Thursday 28 May 2015

Ireland's 'Yes': Converting the Church to Christianity







It won’t come as a huge surprise to regular readers that I’m absolutely delighted with the results of Ireland’s referendum to amend the Irish Constitution to legally affirm same-sex marriages. The scale of the vote- 62.1% in favour- was, in one way, unbelievable, and in other ways, what anyone watching closely would have expected.

Many figured that rural Ireland- and there’s a lot of it- would be close run, with ‘Yes’ and ‘No’ battling over ever inch; in the end, rural Ireland swung ‘Yes’ by a wider margin than any ‘Yes’ campaigner could have hoped.

Many thought Evangelical immigrants from Africa and Asia- barely ever noticed by the media, but often the most populated churches on any given Sunday- might have come to the ‘No’ campaign’s salvation; this didn’t materialize.

Many thought that it’d be close; it wasn’t even close.

Only Roscommon/South Leitrim- the one constituency to scrape out a ‘No’- kept it from being a clean sweep. I’m a ‘Rossie’ by way of my gran’s family and her people, so that was a very personal disappointment… But trust me, I’ll get over my grief!

Make no mistake: this was a loss in every way for the Irish Catholic Church. The church that bore us, baptized us, confirmed us, raised us, taught us… and taught us… and taught us… They told us to vote ‘No’, and we said ‘no’ and voted ‘Yes’.

The Church’s reaction has been as deaf-eared and thoughtless as ever, summed up in two of its most senior figures.

The Vatican secretary of state Cardinal Pietro Parolin declared himself ‘deeply saddened’, going as far to pronounce the result not just ‘a defeat for Christian principles, but a defeat for humanity’.
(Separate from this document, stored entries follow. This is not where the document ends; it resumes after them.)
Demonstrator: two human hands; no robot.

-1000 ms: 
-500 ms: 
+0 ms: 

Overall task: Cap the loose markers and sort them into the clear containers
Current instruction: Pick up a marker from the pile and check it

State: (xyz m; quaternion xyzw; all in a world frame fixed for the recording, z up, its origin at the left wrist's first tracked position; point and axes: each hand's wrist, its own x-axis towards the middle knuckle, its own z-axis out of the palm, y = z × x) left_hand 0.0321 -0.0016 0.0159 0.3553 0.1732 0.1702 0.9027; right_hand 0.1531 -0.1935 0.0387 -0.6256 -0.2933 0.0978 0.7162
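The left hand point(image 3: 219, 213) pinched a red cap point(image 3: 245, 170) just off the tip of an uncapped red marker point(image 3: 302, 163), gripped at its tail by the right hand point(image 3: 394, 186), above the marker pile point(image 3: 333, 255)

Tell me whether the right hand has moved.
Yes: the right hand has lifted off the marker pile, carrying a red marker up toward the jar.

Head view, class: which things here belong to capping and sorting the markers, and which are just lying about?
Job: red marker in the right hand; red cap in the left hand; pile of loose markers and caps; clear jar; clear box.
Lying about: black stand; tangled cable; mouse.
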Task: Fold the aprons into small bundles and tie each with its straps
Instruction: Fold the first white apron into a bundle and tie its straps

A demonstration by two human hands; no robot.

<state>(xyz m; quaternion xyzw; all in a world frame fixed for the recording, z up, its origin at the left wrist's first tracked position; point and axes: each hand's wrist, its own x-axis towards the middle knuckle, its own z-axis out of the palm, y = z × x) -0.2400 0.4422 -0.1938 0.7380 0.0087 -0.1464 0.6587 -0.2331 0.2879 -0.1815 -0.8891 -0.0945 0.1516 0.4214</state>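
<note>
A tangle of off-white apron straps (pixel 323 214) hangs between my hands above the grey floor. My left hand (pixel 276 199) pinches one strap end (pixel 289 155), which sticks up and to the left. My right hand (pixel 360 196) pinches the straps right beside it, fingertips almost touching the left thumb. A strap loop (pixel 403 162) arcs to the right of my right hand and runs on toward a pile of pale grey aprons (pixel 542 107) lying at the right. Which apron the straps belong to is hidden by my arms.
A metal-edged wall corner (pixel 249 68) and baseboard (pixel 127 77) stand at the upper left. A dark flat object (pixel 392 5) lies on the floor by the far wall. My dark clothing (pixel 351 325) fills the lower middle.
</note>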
His solution? ‘The church must take account of this reality’, he said, ‘but in the sense that it must strengthen its commitment to evangelization.’


More of the same, just with more emphasis, then…

Diarmuid Martin, the Archbishop of Dublin, was, to his credit, a little more nuanced and circumspect. ‘The Church needs a reality check right across the board’, he said bluntly.  ‘We have to stop and have a reality check, not move into denial of the realities. We won’t begin again with a sense of renewal, with a sense of denial.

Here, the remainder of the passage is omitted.